Stored data entries:

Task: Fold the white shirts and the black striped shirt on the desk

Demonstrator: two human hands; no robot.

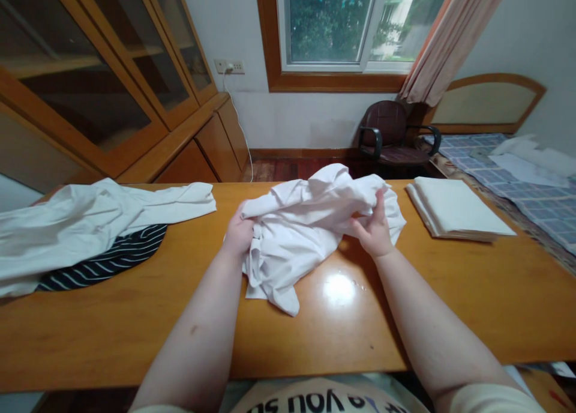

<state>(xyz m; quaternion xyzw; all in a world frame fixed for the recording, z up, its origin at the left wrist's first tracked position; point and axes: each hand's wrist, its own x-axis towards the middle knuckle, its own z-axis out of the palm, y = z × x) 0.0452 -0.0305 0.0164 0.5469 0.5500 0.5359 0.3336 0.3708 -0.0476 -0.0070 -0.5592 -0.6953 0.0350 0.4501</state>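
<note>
A crumpled white garment (pixel 301 239) is bunched up over the middle of the wooden table, its upper folds raised and its lower end lying on the wood. At its left end, my left hand (pixel 239 232) is closed around the fabric, with the fingertips hidden in the folds. My right hand (pixel 375 230) is at the garment's right side, thumb and fingers apart with cloth between and behind them. Some of its fingers are covered by the fabric.
Another white garment (pixel 81 221) with a long sleeve lies at the table's left, over a black, white-striped piece (pixel 108 263). A folded white stack (pixel 459 206) sits at the right. Beyond the table (pixel 315 347) stand a glass-fronted cabinet (pixel 99 155), an armchair (pixel 389 134) and a bed (pixel 477 143).
</note>
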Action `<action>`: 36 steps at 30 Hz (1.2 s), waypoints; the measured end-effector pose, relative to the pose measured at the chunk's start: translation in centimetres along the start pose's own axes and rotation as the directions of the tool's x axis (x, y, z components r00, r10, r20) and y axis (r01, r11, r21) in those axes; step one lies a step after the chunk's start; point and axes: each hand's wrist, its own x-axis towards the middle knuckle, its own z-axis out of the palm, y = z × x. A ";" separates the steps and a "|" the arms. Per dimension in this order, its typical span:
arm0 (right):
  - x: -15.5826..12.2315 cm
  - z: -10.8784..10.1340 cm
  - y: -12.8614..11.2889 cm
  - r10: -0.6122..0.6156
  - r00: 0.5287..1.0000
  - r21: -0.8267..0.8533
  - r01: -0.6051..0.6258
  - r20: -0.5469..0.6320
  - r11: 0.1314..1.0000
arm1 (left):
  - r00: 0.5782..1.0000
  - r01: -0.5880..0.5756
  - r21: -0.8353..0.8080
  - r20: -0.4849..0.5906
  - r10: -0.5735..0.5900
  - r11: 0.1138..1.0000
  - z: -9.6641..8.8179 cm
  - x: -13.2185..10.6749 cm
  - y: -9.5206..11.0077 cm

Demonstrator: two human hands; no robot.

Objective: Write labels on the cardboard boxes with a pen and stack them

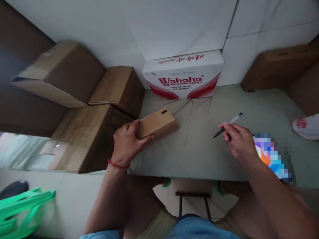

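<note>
My left hand [129, 137] grips the near left end of an oblong brown cardboard box [158, 122], thumb along its near side and fingers over its top. A small dark slot shows near the far right end of the box. Its side looks layered, so I cannot tell whether it is one box or a stack of flat pieces. To the right, my right hand [235, 137] is closed around a grey and black pen [235, 118], held slanted above the green-grey table cover [199, 152]. The pen's dark lower end points left, apart from the box.
Larger cardboard boxes [97, 139] are piled on the left. A white and red Wahaha carton [183, 79] stands against the wall. At right are a lit phone [270, 156], brown boxes [276, 64] and a whitish object [307, 126]. Green plastic [25, 205] lies low left.
</note>
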 end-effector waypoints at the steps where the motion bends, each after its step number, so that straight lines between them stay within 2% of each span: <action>1: 0.1 -0.1 0.0 0.023 1.000 -0.010 -0.023 0.011 1.000 | 0.999 0.039 -0.034 -0.010 -0.039 0.999 -0.2 0.1 0.1; 4: 0.4 -0.3 0.0 0.024 1.000 -0.012 -0.024 0.014 1.000 | 0.982 0.148 -0.301 -0.072 -0.177 0.942 -0.4 0.0 0.6; 7: 0.5 -0.4 0.3 -0.014 1.000 0.008 0.014 0.004 1.000 | 0.967 0.134 -0.574 -0.102 -0.233 0.808 0.2 -0.2 1.0; 9: 0.7 -0.3 0.5 -0.045 0.999 0.029 0.046 -0.023 0.999 | 0.982 0.095 -0.607 -0.075 -0.175 0.789 1.2 -0.6 1.6; 12: 1.1 -0.3 0.8 -0.084 0.993 0.055 0.089 -0.088 0.995 | 0.998 0.049 -0.628 0.051 -0.022 0.776 3.0 -1.9 3.5; 15: 1.5 -0.8 0.7 -0.134 0.981 0.010 0.137 -0.142 0.991 | 0.968 0.034 -0.695 0.201 0.149 0.718 5.0 -3.4 5.3; 17: 1.8 -1.6 0.4 -0.227 0.961 -0.157 0.202 -0.161 0.967 | 0.942 0.055 -0.721 0.267 0.204 0.690 6.3 -3.9 5.8; 18: 2.0 -2.2 0.3 -0.298 0.943 -0.300 0.245 -0.147 0.922 | 0.933 0.076 -0.733 0.291 0.211 0.676 6.9 -3.8 5.8; 19: 2.2 -2.7 0.3 -0.375 0.922 -0.468 0.289 -0.100 0.835 | 0.929 0.101 -0.742 0.309 0.205 0.662 7.6 -3.6 5.7; 21: 2.6 -3.7 0.7 -0.466 0.879 -0.757 0.368 0.095 0.540 | 0.936 0.157 -0.756 0.319 0.147 0.636 8.8 -2.5 5.3; 22: 2.8 -4.0 1.0 -0.458 0.864 -0.836 0.400 0.209 0.375 | 0.946 0.184 -0.763 0.308 0.098 0.620 9.5 -1.7 5.2; 24: 3.1 -4.3 1.7 -0.352 0.858 -0.889 0.440 0.374 0.127 | 0.965 0.208 -0.788 0.260 0.007 0.579 10.6 0.3 5.1; 25: 3.1 -4.2 2.0 -0.280 0.864 -0.892 0.450 0.419 0.053 | 0.972 0.204 -0.806 0.233 -0.018 0.556 11.1 1.2 5.3; 27: 3.1 -4.0 2.3 -0.139 0.881 -0.891 0.453 0.452 -0.024 | 0.981 0.172 -0.843 0.192 -0.012 0.509 12.1 2.9 5.8; 30: 2.5 -4.4 1.3 0.002 0.905 -0.905 0.425 0.425 -0.024 | 0.978 0.127 -0.890 0.187 0.096 0.438 13.3 4.1 6.4; 32: 1.8 -5.6 0.1 0.083 0.892 -0.895 0.442 0.445 0.055 | 0.963 0.128 -0.907 0.210 0.167 0.402 14.0 4.0 6.5; 33: 1.5 -6.3 -0.6 0.150 0.860 -0.872 0.475 0.489 0.117 | 0.958 0.134 -0.910 0.220 0.185 0.392 14.3 3.9 6.5; 34: 1.1 -7.0 -1.2 0.229 0.807 -0.839 0.512 0.544 0.186 | 0.954 0.143 -0.911 0.230 0.189 0.386 14.5 3.8 6.4; 36: 0.3 -7.9 -2.2 0.376 0.678 -0.775 0.554 0.632 0.303 | 0.952 0.169 -0.911 0.250 0.177 0.376 14.6 3.6 6.3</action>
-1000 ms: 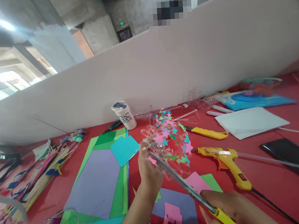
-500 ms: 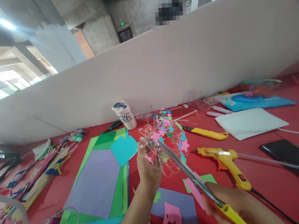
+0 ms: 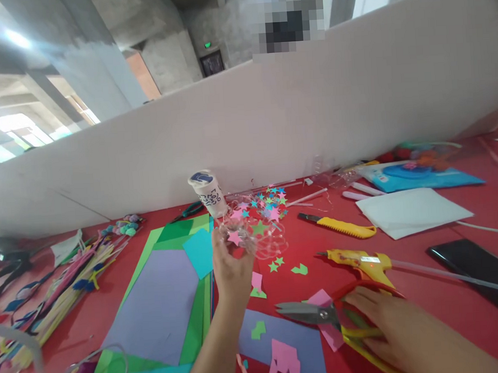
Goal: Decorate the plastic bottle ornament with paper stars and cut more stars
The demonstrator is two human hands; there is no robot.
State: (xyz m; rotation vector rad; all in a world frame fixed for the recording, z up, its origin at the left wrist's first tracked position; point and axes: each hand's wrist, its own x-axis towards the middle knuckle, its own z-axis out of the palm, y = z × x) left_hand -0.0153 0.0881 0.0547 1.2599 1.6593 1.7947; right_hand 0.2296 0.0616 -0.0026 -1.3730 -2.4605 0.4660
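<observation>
My left hand [image 3: 232, 260] is closed around a clear, looped plastic piece [image 3: 273, 242] hung with small paper stars. A pink star [image 3: 234, 237] shows at its fingers, and a green star [image 3: 259, 228] sits to the right. My right hand [image 3: 387, 318] grips the handles of scissors [image 3: 324, 315], low at the right. Their grey blades point left over a pink paper strip [image 3: 332, 334] and the edge of a purple sheet [image 3: 300, 341]. Small green stars [image 3: 273, 267] and a green scrap [image 3: 299, 269] lie on the red table between my hands.
Right of the hands lie a yellow utility knife [image 3: 344, 227], a yellow glue gun [image 3: 369, 262], a black phone [image 3: 473, 263] and white paper [image 3: 415, 211]. A white cup [image 3: 208, 195] stands by the wall. Coloured sheets [image 3: 155, 310] and pipe cleaners [image 3: 66, 299] are at the left.
My right hand has drawn the scissors down and right, away from the starred plastic piece. My left hand has shifted slightly left and up, and the stars hang lower and flatter.
</observation>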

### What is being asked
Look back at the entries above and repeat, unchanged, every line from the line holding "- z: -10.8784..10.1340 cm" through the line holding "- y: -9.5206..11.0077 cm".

### Output of the exercise
  - z: -10.8784..10.1340 cm
  - y: -12.8614..11.2889 cm
  - r10: -0.6122..0.6156
  - r00: 0.5287..1.0000
  - r21: -0.8267..0.8533
  - r01: -0.6051..0.6258
  - r20: -0.5469..0.6320
  - r11: 0.1314..1.0000
arm1 (left):
  - r00: 0.5782..1.0000
  - r01: -0.5880..0.5756
  - r21: -0.8353..0.8080
  - r20: -0.4849..0.5906
  - r10: -0.5735..0.5900
  - r11: 0.1138..1.0000
  - z: -9.6641..8.8179 cm
  - x: -13.2185..10.6749 cm
  - y: -9.5206..11.0077 cm

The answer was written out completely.